- Input data:

--

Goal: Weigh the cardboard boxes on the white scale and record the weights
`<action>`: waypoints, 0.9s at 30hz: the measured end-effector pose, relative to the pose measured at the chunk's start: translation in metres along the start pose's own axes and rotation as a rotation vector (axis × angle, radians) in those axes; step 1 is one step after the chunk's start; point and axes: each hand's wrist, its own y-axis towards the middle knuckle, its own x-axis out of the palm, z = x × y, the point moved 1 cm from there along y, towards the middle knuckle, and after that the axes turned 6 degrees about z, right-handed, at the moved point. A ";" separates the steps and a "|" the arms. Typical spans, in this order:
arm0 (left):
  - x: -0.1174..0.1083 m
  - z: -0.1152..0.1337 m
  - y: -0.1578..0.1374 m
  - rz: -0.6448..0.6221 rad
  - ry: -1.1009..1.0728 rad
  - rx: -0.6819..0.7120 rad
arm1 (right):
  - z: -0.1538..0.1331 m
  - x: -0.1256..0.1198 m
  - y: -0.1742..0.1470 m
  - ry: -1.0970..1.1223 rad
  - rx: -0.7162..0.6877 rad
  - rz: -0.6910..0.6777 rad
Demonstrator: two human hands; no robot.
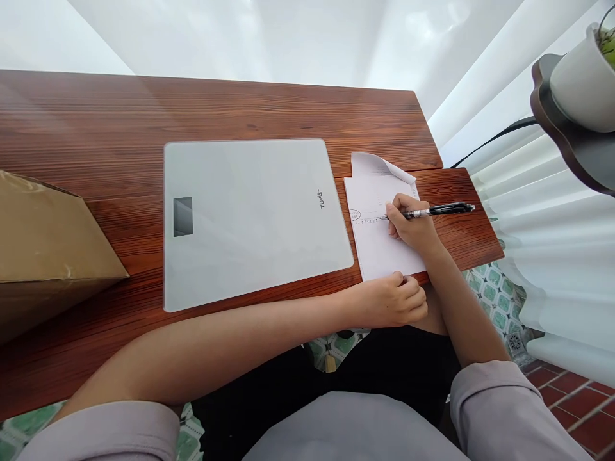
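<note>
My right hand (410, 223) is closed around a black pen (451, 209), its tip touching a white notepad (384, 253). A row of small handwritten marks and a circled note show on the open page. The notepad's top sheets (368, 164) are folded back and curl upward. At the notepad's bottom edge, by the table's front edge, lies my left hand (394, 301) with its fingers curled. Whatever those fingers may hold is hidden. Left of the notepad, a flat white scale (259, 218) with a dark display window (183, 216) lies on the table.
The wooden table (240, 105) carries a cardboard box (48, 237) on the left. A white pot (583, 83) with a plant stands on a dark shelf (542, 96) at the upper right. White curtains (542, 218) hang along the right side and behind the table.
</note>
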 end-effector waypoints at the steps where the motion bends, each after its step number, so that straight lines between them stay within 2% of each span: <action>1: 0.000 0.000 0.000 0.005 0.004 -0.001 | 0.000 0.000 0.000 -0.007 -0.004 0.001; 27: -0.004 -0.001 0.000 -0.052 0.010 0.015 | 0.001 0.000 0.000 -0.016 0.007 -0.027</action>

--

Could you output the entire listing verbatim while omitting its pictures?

- Task response:
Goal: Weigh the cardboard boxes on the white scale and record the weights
`<action>`: waypoints, 0.9s at 30hz: the measured end-effector pose, relative to the pose measured at the chunk's start: translation in metres along the start pose's own axes and rotation as a rotation vector (axis × angle, radians) in those axes; step 1 is one step after the chunk's start; point and axes: each hand's wrist, its own y-axis towards the middle knuckle, its own x-axis out of the palm, z = x × y, the point moved 1 cm from there along y, towards the middle knuckle, and after that the axes turned 6 degrees about z, right-handed, at the moved point. A ";" separates the steps and a "|" the arms. Typical spans, in this order:
arm0 (left):
  - x: -0.1174..0.1083 m
  - z: -0.1152..0.1337 m
  - y: -0.1578..0.1374 m
  - rz: -0.6448..0.6221 rad
  - ry: -1.1009..1.0728 rad
  - rx: -0.6819..0.7120 rad
arm1 (right):
  - z: -0.1538..0.1331 m
  - x: -0.1256..0.1198 m
  - y: -0.1742..0.1470 m
  - ry: -1.0970..1.1223 rad
  - rx: -0.7162..0.6877 rad
  - rz: -0.6910..0.6777 rad
Demonstrator: two human hands; no robot.
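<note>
My right hand (410, 223) is closed around a black pen (451, 209), its tip touching a white notepad (384, 253). A row of small handwritten marks and a circled note show on the open page. The notepad's top sheets (368, 164) are folded back and curl upward. At the notepad's bottom edge, by the table's front edge, lies my left hand (394, 301) with its fingers curled. Whatever those fingers may hold is hidden. Left of the notepad, a flat white scale (259, 218) with a dark display window (183, 216) lies on the table.
The wooden table (240, 105) carries a cardboard box (48, 237) on the left. A white pot (583, 83) with a plant stands on a dark shelf (542, 96) at the upper right. White curtains (542, 218) hang along the right side and behind the table.
</note>
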 end-effector waypoints at the steps where the motion bends, each after its step number, so that straight lines between them stay within 2% of each span: <action>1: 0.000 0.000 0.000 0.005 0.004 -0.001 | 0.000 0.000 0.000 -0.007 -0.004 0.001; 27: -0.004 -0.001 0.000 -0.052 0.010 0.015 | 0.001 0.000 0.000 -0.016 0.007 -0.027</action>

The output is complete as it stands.